▶ _What to do_: Output the full listing again without altering anything.

▶ _Source material_:
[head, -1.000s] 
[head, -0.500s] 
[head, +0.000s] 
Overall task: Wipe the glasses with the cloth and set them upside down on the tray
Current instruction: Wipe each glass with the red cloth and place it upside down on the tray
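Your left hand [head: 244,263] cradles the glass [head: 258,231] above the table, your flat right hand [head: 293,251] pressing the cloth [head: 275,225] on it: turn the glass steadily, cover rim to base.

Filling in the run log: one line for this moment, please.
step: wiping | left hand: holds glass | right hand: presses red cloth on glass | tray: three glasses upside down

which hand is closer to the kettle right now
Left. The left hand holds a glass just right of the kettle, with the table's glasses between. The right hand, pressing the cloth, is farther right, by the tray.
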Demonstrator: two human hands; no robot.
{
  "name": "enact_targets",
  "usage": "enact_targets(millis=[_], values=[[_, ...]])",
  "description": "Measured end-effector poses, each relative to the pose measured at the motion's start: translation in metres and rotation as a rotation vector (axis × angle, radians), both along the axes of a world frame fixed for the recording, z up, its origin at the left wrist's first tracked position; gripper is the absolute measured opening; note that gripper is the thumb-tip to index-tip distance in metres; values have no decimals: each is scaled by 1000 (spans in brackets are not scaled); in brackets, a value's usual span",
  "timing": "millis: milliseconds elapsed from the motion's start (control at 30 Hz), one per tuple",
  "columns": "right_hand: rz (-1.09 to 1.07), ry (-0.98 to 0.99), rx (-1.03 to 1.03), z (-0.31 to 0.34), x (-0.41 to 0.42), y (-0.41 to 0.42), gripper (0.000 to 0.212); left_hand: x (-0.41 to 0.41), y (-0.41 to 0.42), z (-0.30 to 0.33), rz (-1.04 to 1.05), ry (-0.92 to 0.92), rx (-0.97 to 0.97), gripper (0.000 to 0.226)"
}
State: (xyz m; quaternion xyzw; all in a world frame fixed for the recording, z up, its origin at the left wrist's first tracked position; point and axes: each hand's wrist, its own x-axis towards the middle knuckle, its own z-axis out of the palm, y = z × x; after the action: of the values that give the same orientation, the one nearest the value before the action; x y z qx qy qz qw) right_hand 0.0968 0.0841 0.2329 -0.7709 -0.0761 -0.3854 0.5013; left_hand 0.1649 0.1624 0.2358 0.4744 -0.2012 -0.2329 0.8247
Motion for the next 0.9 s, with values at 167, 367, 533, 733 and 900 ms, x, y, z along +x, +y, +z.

▶ _Answer for the task_:
[head, -1.000s] 
[head, -0.500s] 
[head, +0.000s] 
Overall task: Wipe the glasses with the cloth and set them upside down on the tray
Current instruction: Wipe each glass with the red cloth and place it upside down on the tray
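Your left hand [head: 244,263] cradles the glass [head: 258,231] above the table, your flat right hand [head: 293,251] pressing the cloth [head: 275,225] on it: turn the glass steadily, cover rim to base.

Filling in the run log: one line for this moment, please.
step: wiping | left hand: holds glass | right hand: presses red cloth on glass | tray: three glasses upside down

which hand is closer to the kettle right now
Left. The left hand holds a glass just right of the kettle, with the table's glasses between. The right hand, pressing the cloth, is farther right, by the tray.
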Demonstrator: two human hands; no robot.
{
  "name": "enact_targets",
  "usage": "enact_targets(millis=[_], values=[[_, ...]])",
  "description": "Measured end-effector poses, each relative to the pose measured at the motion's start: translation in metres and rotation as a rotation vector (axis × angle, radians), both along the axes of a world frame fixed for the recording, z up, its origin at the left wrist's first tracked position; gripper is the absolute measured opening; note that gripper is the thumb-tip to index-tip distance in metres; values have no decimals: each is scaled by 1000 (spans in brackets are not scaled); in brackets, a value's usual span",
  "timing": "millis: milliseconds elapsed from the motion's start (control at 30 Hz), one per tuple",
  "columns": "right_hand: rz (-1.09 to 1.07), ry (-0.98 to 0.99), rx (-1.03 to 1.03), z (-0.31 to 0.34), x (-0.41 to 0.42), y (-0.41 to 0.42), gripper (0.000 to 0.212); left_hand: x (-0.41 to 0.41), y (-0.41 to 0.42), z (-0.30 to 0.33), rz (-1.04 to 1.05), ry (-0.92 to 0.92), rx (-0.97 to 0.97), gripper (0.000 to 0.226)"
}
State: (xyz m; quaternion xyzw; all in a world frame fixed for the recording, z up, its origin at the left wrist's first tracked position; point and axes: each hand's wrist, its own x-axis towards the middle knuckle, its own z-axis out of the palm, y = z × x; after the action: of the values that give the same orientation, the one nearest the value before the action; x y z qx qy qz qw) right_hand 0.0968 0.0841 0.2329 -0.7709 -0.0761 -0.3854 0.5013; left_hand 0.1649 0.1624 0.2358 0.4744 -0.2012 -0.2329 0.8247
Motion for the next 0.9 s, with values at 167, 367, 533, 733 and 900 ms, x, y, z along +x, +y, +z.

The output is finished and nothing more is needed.